In a Khoros survey, around 50% of respondents said that they have interacted with brands on social media. Of customers who do interact with brands on social media, 65% expect brands to respond to their message and around 30% said they would stop giving a brand their business if the brand did not meet the customer’s timeframe expectations for a response. It’s neither easy nor satisfying to spend hours trying to resolve customer service issues. Speeding up customer service interactions can help improve customer satisfaction scores and make customers spend more.
The best way to achieve this is to modernize your contact center.

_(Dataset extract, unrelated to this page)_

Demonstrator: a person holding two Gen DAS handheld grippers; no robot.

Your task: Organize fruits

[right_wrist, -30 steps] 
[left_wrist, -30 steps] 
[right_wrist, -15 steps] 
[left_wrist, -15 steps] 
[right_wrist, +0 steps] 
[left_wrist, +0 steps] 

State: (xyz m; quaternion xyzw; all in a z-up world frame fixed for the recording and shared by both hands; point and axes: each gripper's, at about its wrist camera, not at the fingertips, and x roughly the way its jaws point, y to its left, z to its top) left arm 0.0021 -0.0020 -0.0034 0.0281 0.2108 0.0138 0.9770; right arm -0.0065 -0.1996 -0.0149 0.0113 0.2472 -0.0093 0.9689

Modern contact centers deflect calls to digital channels and automate repetitive and predictable tasks with chatbots, which streamlines workflows and resolves customer needs more quickly.
An online community is also a great self-service resource for any enterprise looking to reduce customer resolution time. Instead of relying on a phone or chat agent to help with an issue, online communities give customers the resources they need to solve their own problems. Online communities can scale organically as a business grows, as they often rely on user-generated content (UGC) to resolve issues and answer questions. HP, for example, reduced first response time by 37% and resolution time by 41% with a Khoros-powered community.

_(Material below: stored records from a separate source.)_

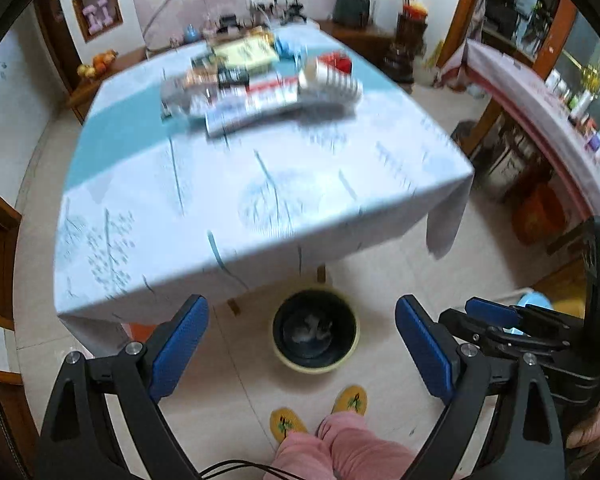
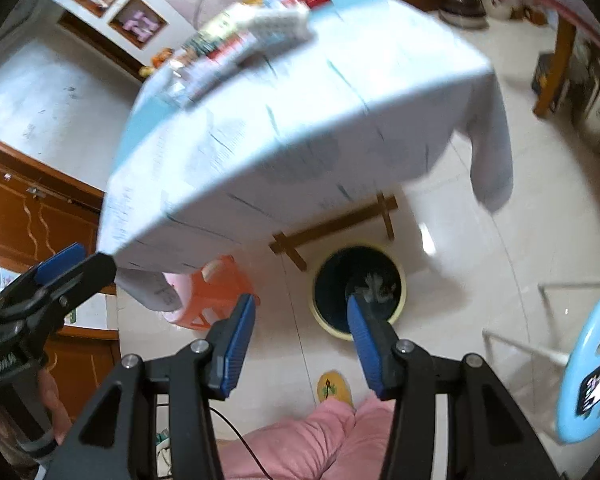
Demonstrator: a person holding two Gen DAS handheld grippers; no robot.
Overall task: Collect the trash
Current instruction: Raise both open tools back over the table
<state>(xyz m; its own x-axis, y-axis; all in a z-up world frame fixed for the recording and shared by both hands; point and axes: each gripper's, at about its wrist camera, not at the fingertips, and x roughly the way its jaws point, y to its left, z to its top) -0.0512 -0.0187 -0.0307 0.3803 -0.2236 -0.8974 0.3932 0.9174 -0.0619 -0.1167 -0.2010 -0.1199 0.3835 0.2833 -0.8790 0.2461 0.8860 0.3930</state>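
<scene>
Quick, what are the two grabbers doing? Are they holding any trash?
Left gripper: open, holding nothing.
Right gripper: open, holding nothing; the bin sits on the floor beyond it.

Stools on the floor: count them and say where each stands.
2. An orange stool stands under the table's near corner, partly hidden by the hanging tablecloth. A light blue stool stands at the right edge of the right wrist view. Others may be hidden behind the table.
</scene>
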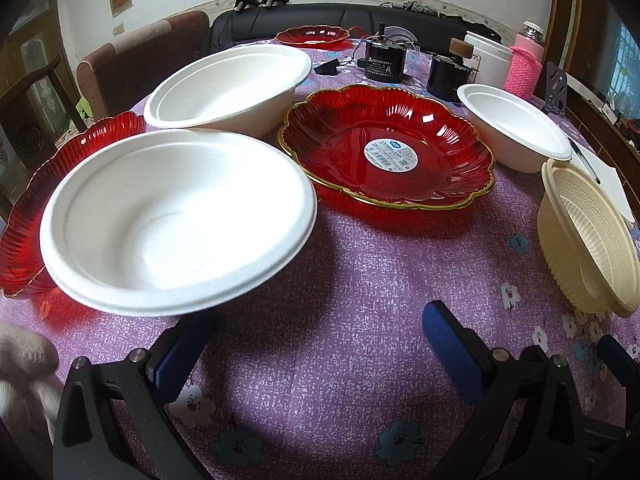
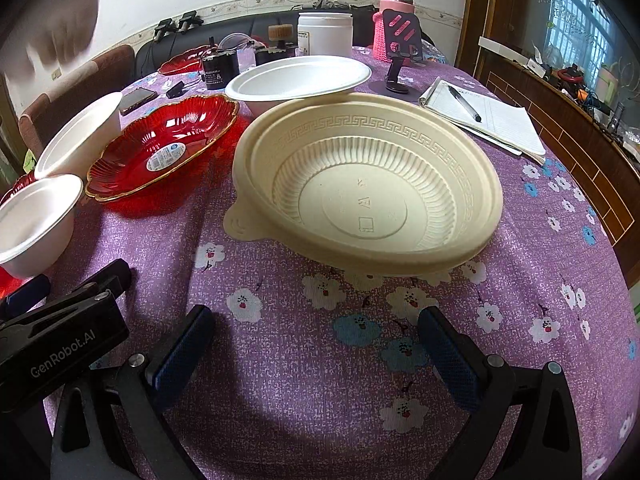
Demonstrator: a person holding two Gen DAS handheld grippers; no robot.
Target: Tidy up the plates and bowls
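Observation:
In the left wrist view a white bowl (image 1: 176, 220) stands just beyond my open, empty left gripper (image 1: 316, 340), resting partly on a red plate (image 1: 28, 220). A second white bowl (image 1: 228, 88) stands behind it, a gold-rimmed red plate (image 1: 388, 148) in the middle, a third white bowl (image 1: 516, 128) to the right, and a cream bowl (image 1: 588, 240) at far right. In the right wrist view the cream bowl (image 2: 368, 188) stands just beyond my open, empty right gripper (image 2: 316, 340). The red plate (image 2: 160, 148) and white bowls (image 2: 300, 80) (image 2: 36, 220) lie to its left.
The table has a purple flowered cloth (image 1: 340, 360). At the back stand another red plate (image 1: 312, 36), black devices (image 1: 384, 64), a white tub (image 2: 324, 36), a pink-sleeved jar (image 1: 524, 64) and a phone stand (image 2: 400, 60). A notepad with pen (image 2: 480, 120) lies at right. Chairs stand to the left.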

Sometimes a customer’s problem can’t be resolved in a single customer service interaction. Should an interaction need to span sessions or transfer between agents or chatbots, make sure that the customer’s conversation transcript and interaction history transfer with it. If agents aren’t able to refer back to conversation history and notes, customers have to repeat themselves. This causes frustration and ultimately lowers customer satisfaction.
In a survey of 200 enterprise brands and more than 1,000 customers, we found that 62% of customers want to be able to engage with brands across multiple digital channels and 77% of consumers want brands’ customer service teams to communicate internally so customers don’t have to repeat themselves. This is problematic for brands because 77% of the businesses we surveyed said they struggled to create a cohesive journey across channels and devices.
To improve the customer experience, make channel switching easy for consumers and service agents. Customers should be able to start an interaction on one channel and move to another without having to repeat themselves. To achieve this, agents need the ability to quickly access interactions from across channels through an omnichannel platform like Khoros Care.
The result will be a better customer experience and higher CX metric scores.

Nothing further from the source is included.